- Date: January 1, 1926
- Season: 1925
- Stadium: Rose Bowl
- Location: Pasadena, California
- MVP: Johnny Mack Brown (Alabama)
- Referee: Walter Eckersall
- Attendance: 55,000

= 1926 Rose Bowl =

American college football game

The 1926 Rose Bowl Game was held on January 1, 1926, in Pasadena, California.

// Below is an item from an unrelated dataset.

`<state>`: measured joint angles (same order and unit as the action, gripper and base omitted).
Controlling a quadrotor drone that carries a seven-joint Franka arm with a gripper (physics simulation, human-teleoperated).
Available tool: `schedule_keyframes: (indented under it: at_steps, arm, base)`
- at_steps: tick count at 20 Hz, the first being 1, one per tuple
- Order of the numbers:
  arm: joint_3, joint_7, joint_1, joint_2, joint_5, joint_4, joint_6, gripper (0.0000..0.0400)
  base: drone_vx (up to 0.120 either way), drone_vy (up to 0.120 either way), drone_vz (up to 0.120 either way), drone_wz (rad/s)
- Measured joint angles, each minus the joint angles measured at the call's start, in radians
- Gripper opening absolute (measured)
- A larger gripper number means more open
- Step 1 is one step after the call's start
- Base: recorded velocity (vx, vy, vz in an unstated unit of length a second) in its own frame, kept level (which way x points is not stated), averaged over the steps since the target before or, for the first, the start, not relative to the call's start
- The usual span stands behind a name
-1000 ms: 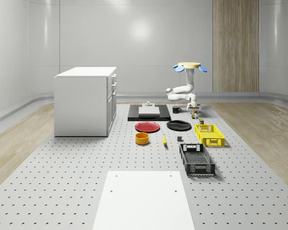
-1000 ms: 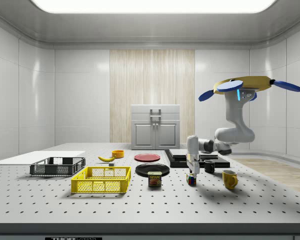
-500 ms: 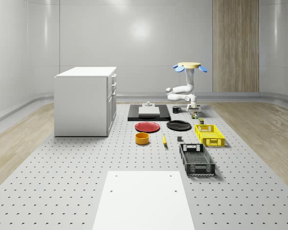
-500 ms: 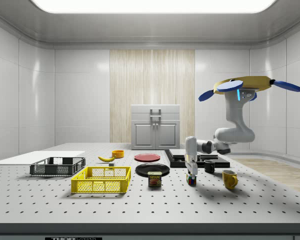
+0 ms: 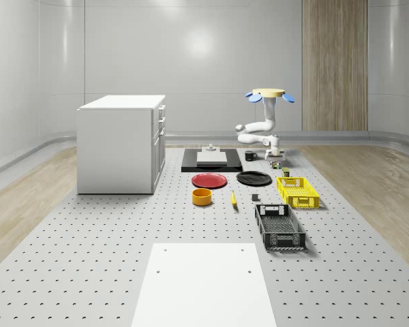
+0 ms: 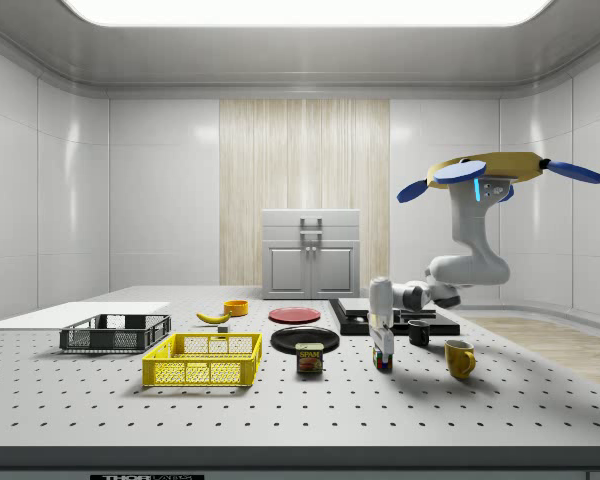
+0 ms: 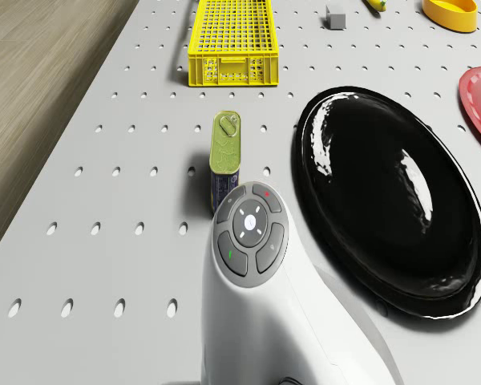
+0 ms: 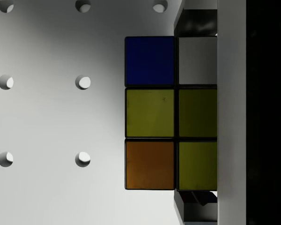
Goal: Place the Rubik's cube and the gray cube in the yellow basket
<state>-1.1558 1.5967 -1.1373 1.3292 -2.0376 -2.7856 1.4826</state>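
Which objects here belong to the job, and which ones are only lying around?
Belong to the job:
Rubik's cube, under the gripper
gray cube
yellow basket

Only lying around:
black basket
can
black plate
red plate
orange bowl
banana
yellow mug
cabinet

I note even, bright lighting from a broad ceiling panel (image 6: pixel 300 10) in the side view; it gives soft, short shadows under the table's (image 6: pixel 300 410) objects. A pale glare patch sits on the back wall (image 5: pixel 201 44) in the whole-scene view. The black plate (image 7: pixel 389 200) carries sharp white highlights in the drone view. In the wrist view the Rubik's cube (image 8: pixel 171 112) lies in dim shade. I find no blur or edge distortion.
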Motion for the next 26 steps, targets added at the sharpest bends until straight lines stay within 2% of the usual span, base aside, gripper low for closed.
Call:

The game is commonly referred to as "The Game That Changed The South." The game featured the Alabama Crimson Tide, making their first bowl appearance, and the Washington Huskies.

The Crimson Tide was led by Johnny Mack Brown, and the Huskies by George "Wildcat" Wilson.

Alabama were victorious 20–19, as they scored all 20 points in the third quarter. With the victory, the Crimson Tide were awarded with their first national championship.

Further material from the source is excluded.